ACTIVITY:
Restrict the output to the lines below starting at the one that contains "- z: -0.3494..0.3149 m" and ending at the one that contains "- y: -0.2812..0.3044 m", and restate them word for word, both ends included.

INPUT DATA:
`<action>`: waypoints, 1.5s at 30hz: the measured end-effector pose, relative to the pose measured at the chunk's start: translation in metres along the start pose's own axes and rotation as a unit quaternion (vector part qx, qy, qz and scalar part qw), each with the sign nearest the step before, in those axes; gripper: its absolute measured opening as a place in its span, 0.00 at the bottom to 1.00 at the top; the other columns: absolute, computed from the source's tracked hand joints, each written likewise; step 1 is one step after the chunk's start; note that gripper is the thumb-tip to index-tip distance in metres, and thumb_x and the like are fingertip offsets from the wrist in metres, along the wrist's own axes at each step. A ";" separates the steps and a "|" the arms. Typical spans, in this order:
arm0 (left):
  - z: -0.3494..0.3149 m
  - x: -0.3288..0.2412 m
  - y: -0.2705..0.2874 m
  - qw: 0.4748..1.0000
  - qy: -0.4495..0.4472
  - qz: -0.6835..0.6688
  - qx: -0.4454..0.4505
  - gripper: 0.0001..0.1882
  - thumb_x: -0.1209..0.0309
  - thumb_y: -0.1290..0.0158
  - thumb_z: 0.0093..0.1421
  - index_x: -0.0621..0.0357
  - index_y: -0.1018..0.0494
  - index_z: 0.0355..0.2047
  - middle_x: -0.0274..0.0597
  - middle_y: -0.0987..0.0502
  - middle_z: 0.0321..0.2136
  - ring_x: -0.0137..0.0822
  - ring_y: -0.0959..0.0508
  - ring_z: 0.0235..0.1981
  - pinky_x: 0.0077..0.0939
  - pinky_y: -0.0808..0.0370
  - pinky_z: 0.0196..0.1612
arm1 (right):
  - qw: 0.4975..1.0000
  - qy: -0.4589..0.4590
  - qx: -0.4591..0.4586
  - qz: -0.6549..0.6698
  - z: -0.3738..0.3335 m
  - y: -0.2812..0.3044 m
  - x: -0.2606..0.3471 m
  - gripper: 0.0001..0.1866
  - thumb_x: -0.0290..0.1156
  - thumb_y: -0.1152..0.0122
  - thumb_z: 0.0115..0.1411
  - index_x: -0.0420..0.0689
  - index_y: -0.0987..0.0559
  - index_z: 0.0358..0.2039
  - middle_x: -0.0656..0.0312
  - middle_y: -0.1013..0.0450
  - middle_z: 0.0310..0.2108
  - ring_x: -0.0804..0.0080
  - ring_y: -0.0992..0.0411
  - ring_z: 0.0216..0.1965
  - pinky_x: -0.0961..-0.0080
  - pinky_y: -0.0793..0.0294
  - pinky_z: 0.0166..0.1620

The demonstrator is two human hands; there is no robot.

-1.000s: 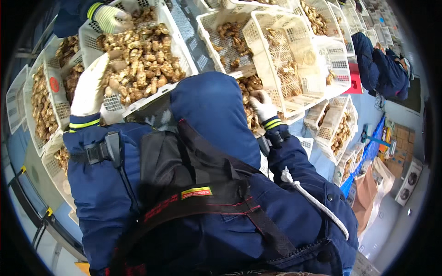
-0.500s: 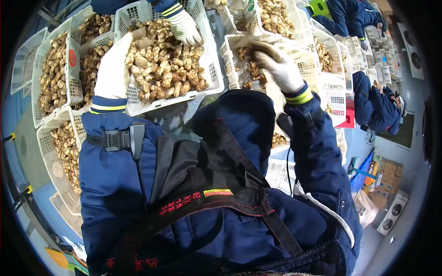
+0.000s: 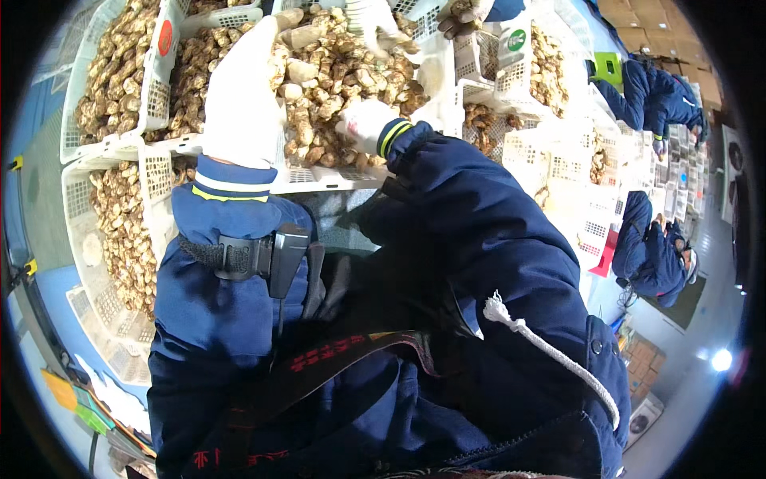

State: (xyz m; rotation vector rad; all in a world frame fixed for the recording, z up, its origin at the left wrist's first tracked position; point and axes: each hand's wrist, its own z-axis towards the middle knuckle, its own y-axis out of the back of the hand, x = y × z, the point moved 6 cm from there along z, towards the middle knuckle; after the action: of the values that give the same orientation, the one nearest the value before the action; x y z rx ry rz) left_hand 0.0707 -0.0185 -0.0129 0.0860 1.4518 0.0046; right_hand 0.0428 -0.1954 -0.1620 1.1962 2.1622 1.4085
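A white perforated crate (image 3: 319, 177) in front of me holds a pile of knobbly brown-and-cream mushrooms (image 3: 319, 112). My left hand (image 3: 243, 104), in a white glove, reaches over the crate's left side. Its soiled fingertips are apart and stretched over the pile at the far left. My right hand (image 3: 369, 126), also gloved, lies low on the pile near the crate's front. Its fingers are curled down among the mushrooms, and what they grip is hidden. Across the crate, another person's white-gloved hand (image 3: 375, 24) touches the same pile, blurred by motion.
Crates of mushrooms stand on the left (image 3: 120, 72) and lower left (image 3: 124, 231). On the right are a crate with few mushrooms (image 3: 483, 128) and a fuller one (image 3: 546, 72). Another dark-gloved hand (image 3: 464, 17) holds a mushroom at the back. Two people work farther right.
My right hand has moved left from the sparse right-hand crate into the middle crate's pile. My left hand reaches farther over the pile. The whole view has shifted.
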 end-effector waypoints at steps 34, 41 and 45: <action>-0.024 -0.014 -0.069 0.875 0.240 -0.356 0.224 0.28 0.54 0.70 0.72 0.64 0.37 0.58 0.45 0.25 0.49 0.32 0.22 0.39 0.18 0.26 0.37 | 0.766 -0.107 -0.375 0.510 -0.126 0.086 -0.028 0.18 0.41 0.47 0.63 0.44 0.24 0.49 0.60 0.23 0.36 0.75 0.25 0.31 0.79 0.26 0.33; -0.031 -0.010 -0.077 0.909 0.258 -0.223 0.239 0.25 0.57 0.55 0.69 0.63 0.35 0.57 0.41 0.24 0.42 0.25 0.23 0.32 0.13 0.27 0.30 | 0.303 0.138 -0.292 0.897 -0.116 0.101 -0.003 0.23 0.35 0.52 0.68 0.38 0.39 0.60 0.54 0.32 0.52 0.62 0.29 0.50 0.64 0.24 0.50; -0.021 -0.016 -0.068 0.966 0.171 -0.081 0.176 0.24 0.59 0.53 0.67 0.62 0.34 0.56 0.36 0.24 0.37 0.22 0.24 0.27 0.12 0.29 0.26 | 0.322 0.129 -0.301 0.888 -0.119 0.119 0.006 0.25 0.31 0.49 0.66 0.37 0.40 0.61 0.54 0.35 0.55 0.63 0.32 0.54 0.61 0.30 0.57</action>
State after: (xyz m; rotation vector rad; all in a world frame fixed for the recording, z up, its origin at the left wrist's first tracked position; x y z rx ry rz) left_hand 0.0448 -0.0857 -0.0036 0.2668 1.7893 -0.3895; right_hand 0.0216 -0.2432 -0.0018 2.8827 -1.0618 2.3631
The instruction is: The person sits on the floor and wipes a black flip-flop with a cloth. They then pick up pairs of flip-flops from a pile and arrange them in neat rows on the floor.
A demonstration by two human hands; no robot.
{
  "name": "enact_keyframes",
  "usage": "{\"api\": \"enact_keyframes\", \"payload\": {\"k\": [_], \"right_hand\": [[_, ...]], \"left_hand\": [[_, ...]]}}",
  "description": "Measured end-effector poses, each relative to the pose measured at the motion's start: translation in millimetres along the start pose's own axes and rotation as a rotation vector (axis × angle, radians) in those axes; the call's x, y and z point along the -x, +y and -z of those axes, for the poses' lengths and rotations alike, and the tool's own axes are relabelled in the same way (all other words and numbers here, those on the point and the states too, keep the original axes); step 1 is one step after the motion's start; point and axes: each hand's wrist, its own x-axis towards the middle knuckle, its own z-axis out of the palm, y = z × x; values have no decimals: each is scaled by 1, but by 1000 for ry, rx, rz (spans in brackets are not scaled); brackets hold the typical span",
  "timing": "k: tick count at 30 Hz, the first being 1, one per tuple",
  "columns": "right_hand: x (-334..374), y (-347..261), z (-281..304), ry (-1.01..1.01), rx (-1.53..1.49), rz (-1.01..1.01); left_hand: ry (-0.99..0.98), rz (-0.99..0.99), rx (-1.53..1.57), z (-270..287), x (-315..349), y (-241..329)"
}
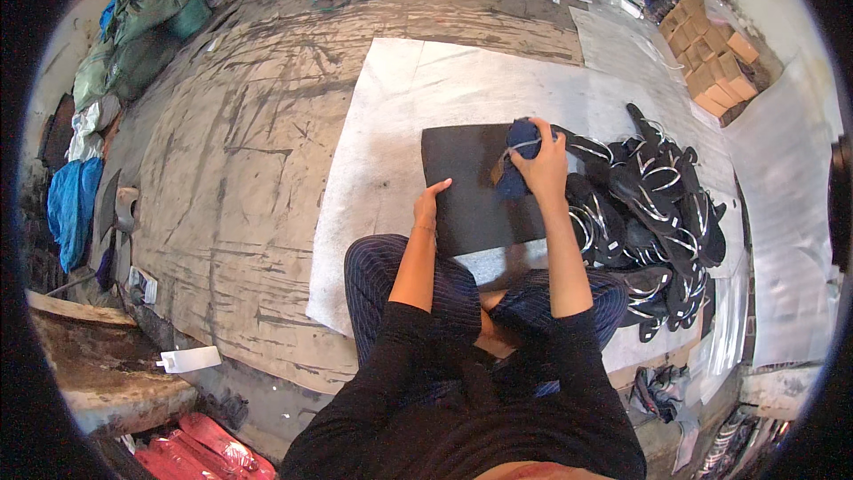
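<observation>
"The left hand (426,205)?"
"At the black sheet (469,213)'s left edge, grip unclear; slack might have let it slide."
"The right hand (545,163)?"
"Its fingers curled around a blue bundle (513,181) over the sheet; nearby sandals (641,196) could have snagged it."

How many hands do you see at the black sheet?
2. The left hand is at the left edge of the black sheet; the right hand holds a dark blue bundle toward its upper right. No other hands show.
</observation>
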Motion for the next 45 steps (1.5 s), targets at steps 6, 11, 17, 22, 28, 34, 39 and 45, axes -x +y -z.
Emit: {"api": "enact_keyframes", "payload": {"k": [6, 11, 17, 22, 28, 34, 39, 45], "right_hand": [[-50, -86, -3, 89, -151, 290], [-61, -186, -32, -36, -157, 334], [-23, -282, -103, -201, -306, 480], [33, -344, -183, -357, -473, 637], [106, -392, -241, -638, -492, 641], [140, -394, -257, -736, -355, 684], [159, -411, -237, -552, -426, 934], [196, -398, -229, -495, -89, 1310]], "left_hand": [[-72, -159, 196, 26, -6, 80], [-90, -292, 293, 70, 28, 150], [-52, -318, 400, 191, 53, 172], [246, -375, 385, 301, 93, 157], [559, -325, 431, 400, 144, 131], [781, -298, 296, 414, 154, 98], [1190, -324, -68, 431, 143, 74], [1229, -201, -292, 382, 158, 96]]}}
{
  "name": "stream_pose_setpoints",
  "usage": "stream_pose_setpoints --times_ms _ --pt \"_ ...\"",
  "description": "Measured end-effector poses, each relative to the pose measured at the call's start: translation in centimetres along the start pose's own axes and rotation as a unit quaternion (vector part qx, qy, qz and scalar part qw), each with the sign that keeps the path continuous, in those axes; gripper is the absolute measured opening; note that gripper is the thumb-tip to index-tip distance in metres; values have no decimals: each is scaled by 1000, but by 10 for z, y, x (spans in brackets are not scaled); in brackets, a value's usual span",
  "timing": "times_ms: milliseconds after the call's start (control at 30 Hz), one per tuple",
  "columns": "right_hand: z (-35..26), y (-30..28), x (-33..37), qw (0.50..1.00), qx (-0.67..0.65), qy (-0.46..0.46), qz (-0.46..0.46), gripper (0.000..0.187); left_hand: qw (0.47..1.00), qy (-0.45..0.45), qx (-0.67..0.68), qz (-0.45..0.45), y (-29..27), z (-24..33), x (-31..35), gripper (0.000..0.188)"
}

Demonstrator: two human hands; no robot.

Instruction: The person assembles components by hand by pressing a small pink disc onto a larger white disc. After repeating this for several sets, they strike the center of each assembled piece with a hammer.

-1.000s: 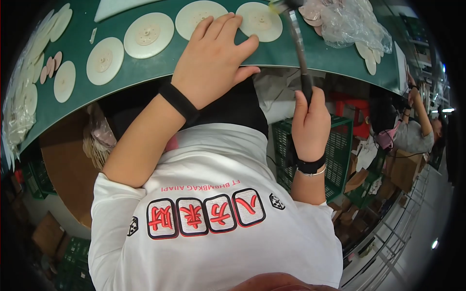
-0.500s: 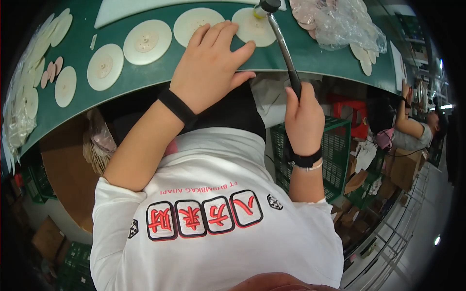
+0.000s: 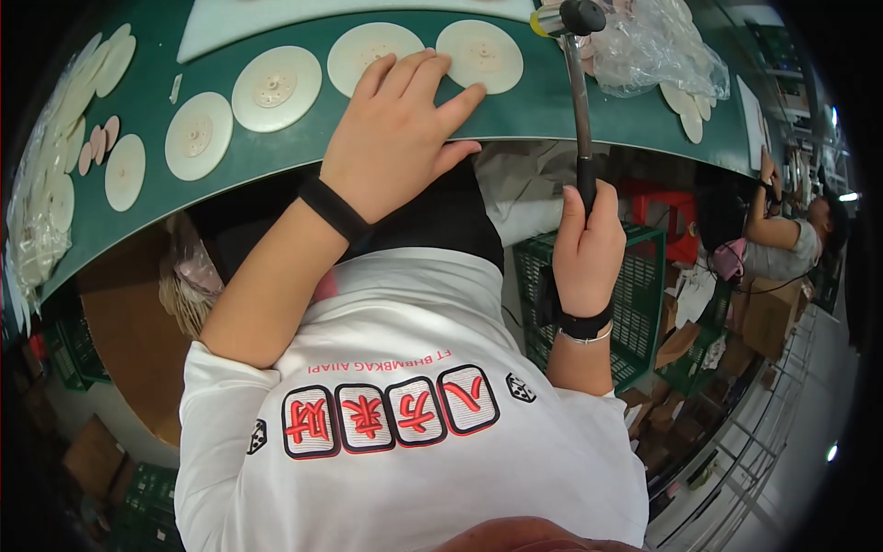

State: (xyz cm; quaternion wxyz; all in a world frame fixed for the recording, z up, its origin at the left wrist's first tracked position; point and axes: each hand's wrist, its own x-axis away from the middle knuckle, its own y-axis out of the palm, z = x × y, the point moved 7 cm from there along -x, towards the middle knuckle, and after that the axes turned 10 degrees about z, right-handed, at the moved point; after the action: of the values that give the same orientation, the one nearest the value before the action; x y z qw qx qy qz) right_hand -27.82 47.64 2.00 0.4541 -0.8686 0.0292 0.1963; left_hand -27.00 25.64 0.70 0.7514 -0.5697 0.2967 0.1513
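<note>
My right hand [image 3: 590, 253] grips the dark handle of a two-headed mallet [image 3: 579, 101], with one black face and one yellow. Its head hangs to the right of the rightmost white disc [image 3: 492, 78], apart from it. That disc has a paler round piece with small holes at its centre. My left hand [image 3: 391, 129] lies with fingers stretched out, over the lower right edge of the neighbouring white disc [image 3: 348, 48] and close to the rightmost one. Further left, more white discs [image 3: 299, 101] run in a curved row on the green table [image 3: 276, 152].
Clear plastic bags [image 3: 658, 55] and stacked discs sit at the right; bagged discs [image 3: 37, 230] line the left. A white board [image 3: 248, 23] lies at the back. Small pinkish discs [image 3: 98, 143] rest at left. Below stand a green crate [image 3: 639, 304] and red stool [image 3: 681, 244]; another person [image 3: 782, 235] is far right.
The mallet head has come off the rightmost disc and swung to the right, uncovering the disc's centre. My right hand has shifted slightly right and down; my left hand has stayed almost still.
</note>
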Motion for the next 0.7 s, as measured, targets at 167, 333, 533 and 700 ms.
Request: stream_pose_setpoints --times_ms 167,333,533,700 --pt "2 11 7 999 43 -31 -8 19 1000 -2 3 3 -1 -1 -1 52" --pt "-2 8 9 997 58 -31 -34 19 1000 2 4 9 -1 0 -1 52" --pt "-2 9 8 994 76 -28 -78 18 1000 2 3 18 -2 -1 -1 53" --pt "-1 2 27 1000 -10 16 -12 18 1000 -2 7 23 -2 -2 1 52"
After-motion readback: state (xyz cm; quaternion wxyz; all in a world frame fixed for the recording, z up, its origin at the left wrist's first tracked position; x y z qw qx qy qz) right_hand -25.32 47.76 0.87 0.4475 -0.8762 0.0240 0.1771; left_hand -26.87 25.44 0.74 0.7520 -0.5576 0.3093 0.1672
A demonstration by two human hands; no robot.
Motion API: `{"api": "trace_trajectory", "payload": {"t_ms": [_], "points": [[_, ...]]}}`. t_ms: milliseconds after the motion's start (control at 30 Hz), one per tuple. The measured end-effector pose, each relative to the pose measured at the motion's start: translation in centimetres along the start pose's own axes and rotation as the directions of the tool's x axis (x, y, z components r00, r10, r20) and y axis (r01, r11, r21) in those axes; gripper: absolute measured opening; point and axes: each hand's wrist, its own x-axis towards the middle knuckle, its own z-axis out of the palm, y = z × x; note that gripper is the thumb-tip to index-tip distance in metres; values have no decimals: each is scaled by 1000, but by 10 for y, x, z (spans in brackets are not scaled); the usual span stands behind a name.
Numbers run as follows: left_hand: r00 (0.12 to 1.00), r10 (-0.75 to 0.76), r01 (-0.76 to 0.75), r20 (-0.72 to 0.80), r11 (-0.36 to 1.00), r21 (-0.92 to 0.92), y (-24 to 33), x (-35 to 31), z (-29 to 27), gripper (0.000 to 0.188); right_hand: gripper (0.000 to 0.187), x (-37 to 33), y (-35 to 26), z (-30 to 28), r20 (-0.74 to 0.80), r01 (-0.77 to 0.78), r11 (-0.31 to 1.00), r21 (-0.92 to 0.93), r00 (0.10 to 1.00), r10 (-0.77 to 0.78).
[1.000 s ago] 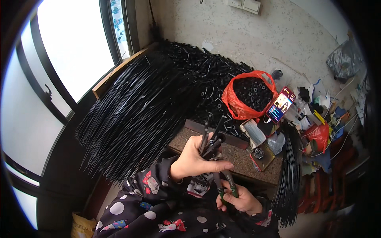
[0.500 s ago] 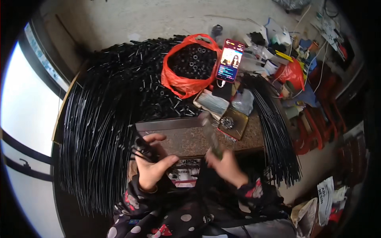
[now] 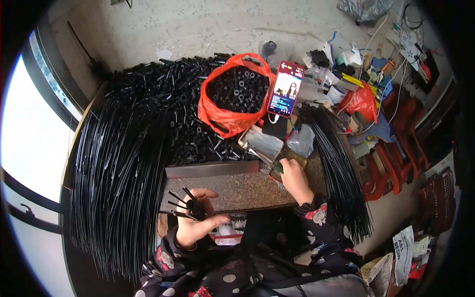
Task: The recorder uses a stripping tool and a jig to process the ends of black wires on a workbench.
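My left hand (image 3: 194,228) is closed around a black cylindrical fitting (image 3: 196,210), from which several thin black rods stick out toward the upper left. The thumb lies stretched along its near side. My right hand (image 3: 295,179) grips a tool with a green handle (image 3: 279,168); its metal shaft points up and left, and its exact kind cannot be made out. That hand is over a shallow yellowish tray (image 3: 300,161), partly hiding it. Beside the tool is an open box of thin pale sticks (image 3: 263,143).
Black tubes (image 3: 148,89) are heaped behind a low metal strip (image 3: 213,170). A red plastic bag (image 3: 210,116) holds black rings; a phone (image 3: 285,89) leans beside it. Long black rods hang over the table at left (image 3: 114,183) and right (image 3: 341,173). Clutter fills the back right.
My right hand has moved up and right with the tool, from above the table's front edge to the tray. My left hand, still holding the fitting, sits slightly lower in view.
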Motion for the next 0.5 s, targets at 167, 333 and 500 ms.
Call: {"api": "trace_trajectory", "payload": {"t_ms": [167,333,500], "points": [[999,-45,44,-10,999,-28,7,-4,1,43,11,-6,6,0,-14,32,999,-8,999,-32],[994,8,-16,106,997,75,18,-12,4,36,24,-12,-10,-7,-249,-88,988,130,961,118],[996,25,-24,83,1000,-9,38,-15,27,63,18,-30,-145,-46,185,-224,163,961,956,228]]}}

ANSWER SECTION:
  - z: -0.3494..0.3149 m
  - x: -0.3288..0.2412 m
  - y: -0.2705..0.2874 m
  - qw: 0.4748..1.0000
  - qy: -0.4495..0.4472
  - qz: -0.6835..0.6688
  - qx: -0.4454..0.4505
  - gripper: 0.0001..0.1882
  - thumb_x: -0.1209..0.0309
  - thumb_y: -0.1290..0.0158
  - thumb_z: 0.0093..0.1421
  - index_x: -0.0621..0.0357
  - index_y: -0.1018..0.0494
  - index_z: 0.0355..0.2047
  - middle_x: -0.0274..0.0597
  - middle_y: -0.0987..0.0502
  - middle_z: 0.0321..0.2136
  - ring_x: -0.0137..0.0822
  - ring_y: -0.0959..0.0508
  - ring_z: 0.0235..0.1981
  - pinky_x: 0.0077..0.0939
  - pinky_y: -0.0808..0.0370
  - pinky_z: 0.0196..0.1612
arm1 (right):
  - qw: 0.4975..1.0000
  - qy: -0.4589..0.4590
  - qx: -0.4591..0.4586
  - qz: -0.6549..0.6698
  - z: -0.3738..0.3335 m
  - y: -0.2812..0.3044 m

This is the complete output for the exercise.